Is the Modelling Industry Embracing Feminism?

Meet the models using their platform to make a change.

As the fashion world expands its global reach, many of the world’s most famous supermodels are not only killing it on the catwalk, but are also challenging our expectations by proving to us that there's more to Vogue-type notoriety than just tabloid headlines and booking campaigns. Models and supermodels alike are now using their platform to bring attention to causes that affect women socially, financially, and psychologically on a global level. (And they’re doing it with style, ofc.)

Between models, designers, and the occasional pop star, supermodel Karlie Kloss seems to be everyone's BFF.  In addition to being the star and creator of her own YouTube channel, Karlie has also become an avid coder, and in 2015 she created Kode with Klossy, a scholarship program offering young women the chance to gain experience and knowledge in male dominated fields such as computer sciences and software engineering. Apart from her countless entrepreneurial endeavours, Karlie has also collaborated with a number of designers to champion the message of women supporting other women. Earlier this year she starred in Diane Von Furstenberg’s Spring 2016 campaign, for which the designer praised her for remaining true to the DVF motto: “be the woman you want to be.” In the campaign’s behind-the-scenes video, the two are overheard discussing the positive influence women have had on their lives and when Diane remarks that, “no one ever told [Karlie] ‘you can’t do this because you’re a girl,’ ” Karlie shakes her head. “Just the opposite. It almost felt like I wanted things more [because of it].”

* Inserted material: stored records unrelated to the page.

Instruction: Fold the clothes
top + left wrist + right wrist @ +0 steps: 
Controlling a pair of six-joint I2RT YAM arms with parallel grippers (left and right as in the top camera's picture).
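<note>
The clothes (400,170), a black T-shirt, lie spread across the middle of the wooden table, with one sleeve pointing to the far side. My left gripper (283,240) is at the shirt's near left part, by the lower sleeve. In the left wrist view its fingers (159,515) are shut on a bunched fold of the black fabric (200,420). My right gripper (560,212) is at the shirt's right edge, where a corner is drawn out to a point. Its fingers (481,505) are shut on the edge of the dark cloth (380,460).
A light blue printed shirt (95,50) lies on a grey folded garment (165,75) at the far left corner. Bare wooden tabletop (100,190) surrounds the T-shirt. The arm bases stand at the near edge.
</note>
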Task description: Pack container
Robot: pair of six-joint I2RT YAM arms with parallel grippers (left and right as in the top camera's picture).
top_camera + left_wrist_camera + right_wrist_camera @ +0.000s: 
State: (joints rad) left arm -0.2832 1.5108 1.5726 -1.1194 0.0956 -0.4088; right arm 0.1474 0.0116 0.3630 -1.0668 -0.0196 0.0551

On the other side of the globe, supermodel Liya Kebede was born in Addis Ababa, the bustling capital of Ethiopia, where maternal deaths occur at an epidemic rate. After becoming the World Health Organization's Goodwill Ambassador for Maternal, Newborn, and Child Health, the model and mother of two decided to do more for her fellow Ethiopian mothers by founding the Liya Kebede Foundation, which aims to provide efficient material and training to ensure the health and safety of future generations of mothers. Then, back in 2007, following a trip to her country of birth, she also went the extra mile in enabling Ethiopian women to flourish as entrepreneurs by launching the clothing line Lemlem, composed of a hard-working team of artisans who, thanks to Liya, now have a platform to become financially independent while preserving their traditional hand-woven techniques. Liya used the platform that modeling gave her to help other women step up too.

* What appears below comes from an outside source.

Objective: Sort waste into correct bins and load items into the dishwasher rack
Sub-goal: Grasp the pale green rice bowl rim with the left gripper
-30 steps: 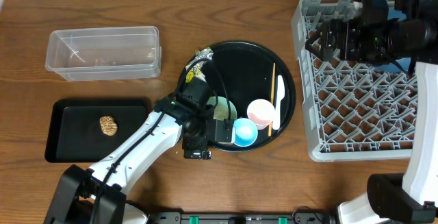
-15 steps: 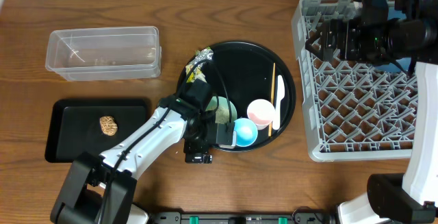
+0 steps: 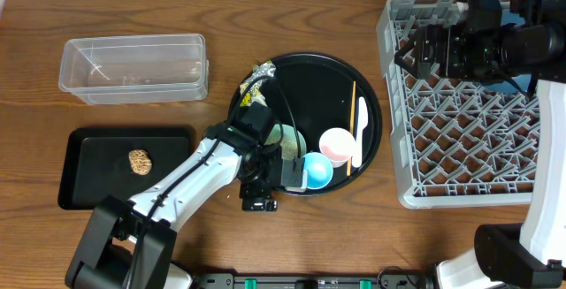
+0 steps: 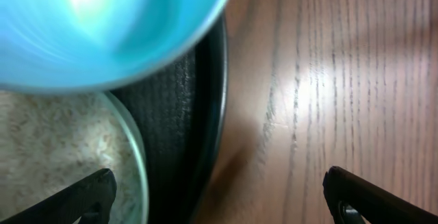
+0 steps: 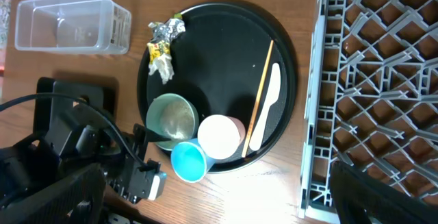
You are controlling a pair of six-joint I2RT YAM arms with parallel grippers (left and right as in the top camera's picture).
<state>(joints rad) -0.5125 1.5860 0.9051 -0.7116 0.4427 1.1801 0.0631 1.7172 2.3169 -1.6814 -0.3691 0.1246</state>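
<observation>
Both my left fingers (image 4: 85,194) and right fingers (image 5: 58,196) gape wide, empty. The bowl's (image 4: 55,142) rim sits between the left pair.

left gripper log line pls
left gripper open astride round tray rim | green bowl, blue cup close | right gripper open over rack

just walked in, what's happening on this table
A two-arm robot is clearing a round black tray. Its left hand, open, is at the tray's rim beside the pale-green bowl and light-blue cup, gripping neither. The right hand hovers open and empty over the grey rack. The pink cup, spoon, chopsticks and crumpled foil and wrapper sit on the tray; a brown lump lies in the shallow black bin.
</observation>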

One of the most exciting young faces (and minds, ofc) in the fashion industry right now is Adwoa Aboah. While her freckled face, bored stare, and buzz cut might give her a mesmerizing allure that has landed her on many a magazine cover, it’s her efforts to shatter the pressures of body image and the effects it often has on girls and women that make her a standout individual.  The London-based model told W that she uses "the connections and the finances" from modelling to grow Gurls Talk by going on school visits across the city. Drawing on her own past with depression, addiction, and a suicide attempt that left her in a coma for 4 days, Adwoa launched Gurls Talk as a space where she can share her unmasked opinion and start a dialogue on the causes that affects us all as young women with over 36,000 supportive Instagram followers.

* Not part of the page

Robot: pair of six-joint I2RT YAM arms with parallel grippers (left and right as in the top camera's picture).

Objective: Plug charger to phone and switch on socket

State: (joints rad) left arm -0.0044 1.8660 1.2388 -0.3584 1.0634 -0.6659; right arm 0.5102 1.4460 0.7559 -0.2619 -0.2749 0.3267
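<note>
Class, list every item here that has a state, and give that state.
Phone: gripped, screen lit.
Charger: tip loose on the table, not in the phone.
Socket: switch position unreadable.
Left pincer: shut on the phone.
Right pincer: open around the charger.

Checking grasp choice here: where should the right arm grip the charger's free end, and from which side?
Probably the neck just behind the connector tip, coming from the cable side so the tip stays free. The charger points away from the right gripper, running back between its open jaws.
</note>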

For generations, those skeptical of the fashion industry have assumed that being an active feminist and participating in modeling were mutually exclusive. Of course they aren’t. These outspoken women continue to show us that, in this day and age, there’s more to being a model than knowing how to stay still in front of the camera; it’s about staying vocal and involved with so that you can stay in the action even while you’re off camera.

Main Image via @gurlstalk

Read more: Watch Miu Miu's epic short film about sisterhood, skateboarding, and the female experience.  Then learn about why being a conscious shopper is a seriously feminist move.

Rika Mpogazi is a Deputy Fashion Features Contributor at Couturesque Magazine. Her style alternates from flowy peasant blouses and seventies flared pants to head to toe monochromatic minimalism. Her opinion, however, is as stubbornly imposing as the game changing fashion figures she loves to write about (and occasionally stalk when she's navigating through Instagram @la.sappe).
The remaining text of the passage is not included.